Icon View Thread

The following is the text of the current message along with any replies.
Messages 1 to 10 of 23 total
Thread TEXTSEARCH speed concerns
Sat, Nov 25 2006 1:42 PMPermanent Link

"Jerry Clancy"
Hopefully I am doing something wrong that one of you can point out. Text
searching is one of if not the most important function in our new app but I
am seeing horrendous and unacceptable search times.

I have a BillText database with these specs:

 Rec. size: 120
 Blob size: 512
 3 indexes: primary, bill and filerec -- all small fields
   (file is opened, index set to bill)
 Blob (and search) field: Plaintext, type Memo, set as searchtext index
field
 Current file size:
   .dat    1,589 KB
   .idx   77,393 KB
   .blb  260,733 KB

In a test ISAPI app, mimicing the real app (and running in localmode on the
same system and drive as the databases themselves), we set the search string
programmatically:

 S := 'cable television';   { for testing }

 sFilter := 'TEXTSEARCH('+QuotedStr(S) + ' IN PLAINTEXT)';
 with UserSession.tblBillText do begin
   Filtered := False;
   Filter := '';    { Clear it }
   IndexName := 'bill';
   Filter := sFilter;
   Filtered := True;
   First;
 ...

This search takes approx. 1 minute, 20 secs. Why? This, at least in my
opinion, is expected to be more or less instantaneous.

76 records out of the some 14,000 are hits. The app then simply walks
through the file to EOF and displays three small fields, none of which is
the blob field, in an non-data-aware grid. This process takes another 2
minutes, 36 seconds. Again, why so long?

I can't determine if dbisam is doing a brute-force search or not (it
shouldn't be since the blob field is the textsearch index field), or it is a
funcion of record movement through the 260 MB blob field, even though it is
never referenced in the display phase.

I'm using local DBISAM 4.22 Build 3 with IntraWeb on a system running Win2K
with some 512 MB of RAM.

Would this be faster running with the primary (Record ID) index?
Would this be faster running with the C/S version of DBISAM?

What am I doing wrong?

Jerry


Sun, Nov 26 2006 5:15 AMPermanent Link

Roy Lambert

NLH Associates

Team Elevate Team Elevate

Jerry


I've just tried an sql version on a 128k records returning c31k records which took about 16 secs and a second search using "mimicing" to return 1 result - I couldn't count seconds quick enough.

One thought occurs -
   .dat    1,589 KB
   .idx   77,393 KB
   .blb  260,733 KB

Ubless you're doing custom word filtering the .idx just doesn't look big enough to have indexed the .blb. Are you sure you've set up a full text index?

Roy Lambert
Sun, Nov 26 2006 10:37 PMPermanent Link

"Jerry Clancy"
Roy,

Thanks for the response. No custom filtering. In fact, I had just copied the
two-memo-fields database (one a source HTML field and the second an ASCII
version of the first stripped of all HTML) to a new database and then
deleted the HTML memo field, a process that took 4 hours or so. It
definitely is text-indexed on the ASCII memo field, "PLAINTEXT". I cut out
the HTML field to reduce the .blb by more than half and also to see if that
made a difference in the search and display times (it didn't). This leads me
to believe that a brute force search is being done, but I don't know why.

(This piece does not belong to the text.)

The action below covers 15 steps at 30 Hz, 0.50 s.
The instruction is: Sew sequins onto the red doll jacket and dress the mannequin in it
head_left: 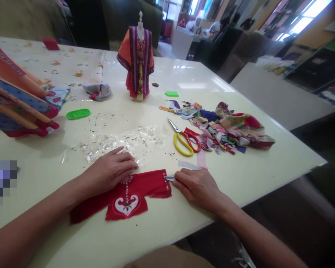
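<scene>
A red cloth [134, 197] lies flat on the table near its front edge, cut in a T shape like a tiny garment, with a white heart motif at the bottom and lines of small beads [127, 190] down the middle and along the right sleeve end. The left hand [108, 173] is relaxed and open, resting palm-down on the cloth's upper edge, with the fingers spread slightly and reaching onto a crinkled plastic sheet [123, 143]. The right hand [197, 188] sits just beside the right sleeve end, with its fingers curled and a small silver tip [169, 178] poking out toward the beads; it looks pinched there, though the fingers hide most of it.

Loose beads lie scattered on and around the plastic. Beyond the right hand are a pale pink strip [201, 158], red-and-yellow-handled scissors [184, 139], and a heap of patterned scraps [220, 128]. Two green plastic pieces [78, 114] [171, 93] lie apart on the table [240, 178]. Farther off stand a miniature robe [138, 63] on a stand and a gray bundle [97, 91], with folded robes [16, 96] at the left.
</scene>
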Motion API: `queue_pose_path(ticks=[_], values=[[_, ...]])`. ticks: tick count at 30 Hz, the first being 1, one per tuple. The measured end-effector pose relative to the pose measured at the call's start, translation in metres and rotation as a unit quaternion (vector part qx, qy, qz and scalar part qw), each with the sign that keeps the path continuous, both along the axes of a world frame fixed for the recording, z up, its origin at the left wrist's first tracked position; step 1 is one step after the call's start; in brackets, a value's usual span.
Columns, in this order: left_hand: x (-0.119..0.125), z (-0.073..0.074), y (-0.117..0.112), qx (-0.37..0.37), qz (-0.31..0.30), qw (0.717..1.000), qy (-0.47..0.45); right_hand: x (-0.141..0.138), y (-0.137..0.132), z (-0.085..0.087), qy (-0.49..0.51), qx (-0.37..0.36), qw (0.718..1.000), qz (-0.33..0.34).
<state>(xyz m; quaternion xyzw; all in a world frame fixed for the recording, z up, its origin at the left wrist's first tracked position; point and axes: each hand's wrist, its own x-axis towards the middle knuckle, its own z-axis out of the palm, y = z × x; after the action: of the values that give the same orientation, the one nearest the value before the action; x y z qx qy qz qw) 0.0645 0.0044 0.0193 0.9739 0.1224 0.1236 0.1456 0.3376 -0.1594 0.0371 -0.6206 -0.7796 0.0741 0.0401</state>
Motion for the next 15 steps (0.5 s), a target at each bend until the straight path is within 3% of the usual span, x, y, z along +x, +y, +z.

The PLAINTEXT field itself is only used in the full text index, not any
other (don't believe you can otherwise index a memo field).

Very discouraging.

Jerry


"Roy Lambert" <roy.lambert@skynet.co.uk> wrote in message
news:B16F4D49-CDF8-4038-A418-2450E2B3DADC@news.elevatesoft.com...
| Jerry
|
|
| I've just tried an sql version on a 128k records returning c31k records
which took about 16 secs and a second search using "mimicing" to return 1
result - I couldn't count seconds quick enough.
|
| One thought occurs -
| .dat 1,589 KB
| .idx 77,393 KB
| .blb 260,733 KB
|
| Ubless you're doing custom word filtering the .idx just doesn't look big
enough to have indexed the .blb. Are you sure you've set up a full text
index?
|
| Roy Lambert
|

Sun, Nov 26 2006 10:39 PMPermanent Link

"Jerry Clancy"
Roy,

I'm going to do an overnight rebuild with dbsys and see what we get
tomorrow.

Jerry

Mon, Nov 27 2006 4:21 AMPermanent Link

Roy Lambert

NLH Associates

Team Elevate Team Elevate

Jerry


Since there's no custom filtering use DBSys and an SQL query with the gererate plan option - that should tell you what's going on.

Roy Lambert

"Jerry Clancy" <jclancy@billtrak.com> wrote on Sun, 26 Nov 2006 22:33:51 -0500

>Roy,
>
>I'm going to do an overnight rebuild with dbsys and see what we get
>tomorrow.
>
>Jerry
>
>
Mon, Nov 27 2006 1:17 PMPermanent Link

Tim Young [Elevate Software]

Elevate Software, Inc.

Avatar

Email timyoung@elevatesoft.com

Jerry,

<< Hopefully I am doing something wrong that one of you can point out. Text
searching is one of if not the most important function in our new app but I
am seeing horrendous and unacceptable search times. >>

More than likely the cause is this:

 IndexName := 'bill';

If the records that fit the filter are small and exist closer to the end of
the current index order, then it may take a bit of time to navigate to the
first record that fits the filter.  However, I wouldn't expect 1 minute and
20 seconds on just ~14,000 records.  Could you possibly send me the table so
that I can try it here ?

--
Tim Young
Elevate Software
www.elevatesoft.com

Mon, Nov 27 2006 8:38 PMPermanent Link

"Jerry Clancy"
Roy,

Thanks for this. I first did a text search using DBiDesktop and then, after
doing some homework on SQL (don't use it), I constructed and ran this query
in dbsys:

SELECT Bill, Ver INTO Hits FROM BText WHERE TEXTSEARCH('CABLE TELEVISION' IN
PLAINTEXT)

In both cases the search occured within a second or two, which is the
performance I would expect. I also ran the (former) search with the BILL
index active and got a bit slower but otherwise comparable performance. So,
it has to be something I am doing otherwise in the code, but I'll be darned
if I know what. Time to disect the test program code again.

Jerry

"Roy Lambert" <roy.lambert@skynet.co.uk> wrote in message
news:0B330DF2-879A-4173-9E48-BA41315FE6C0@news.elevatesoft.com...
| Jerry
|
|
| Since there's no custom filtering use DBSys and an SQL query with the
gererate plan option - that should tell you what's going on.
|
| Roy Lambert
|

Mon, Nov 27 2006 8:53 PMPermanent Link

"Jerry Clancy"
Tim,

See my last response to Roy. Both DBiDesktop and dbsys give me the
performance I expect so I have to look more closely at my code.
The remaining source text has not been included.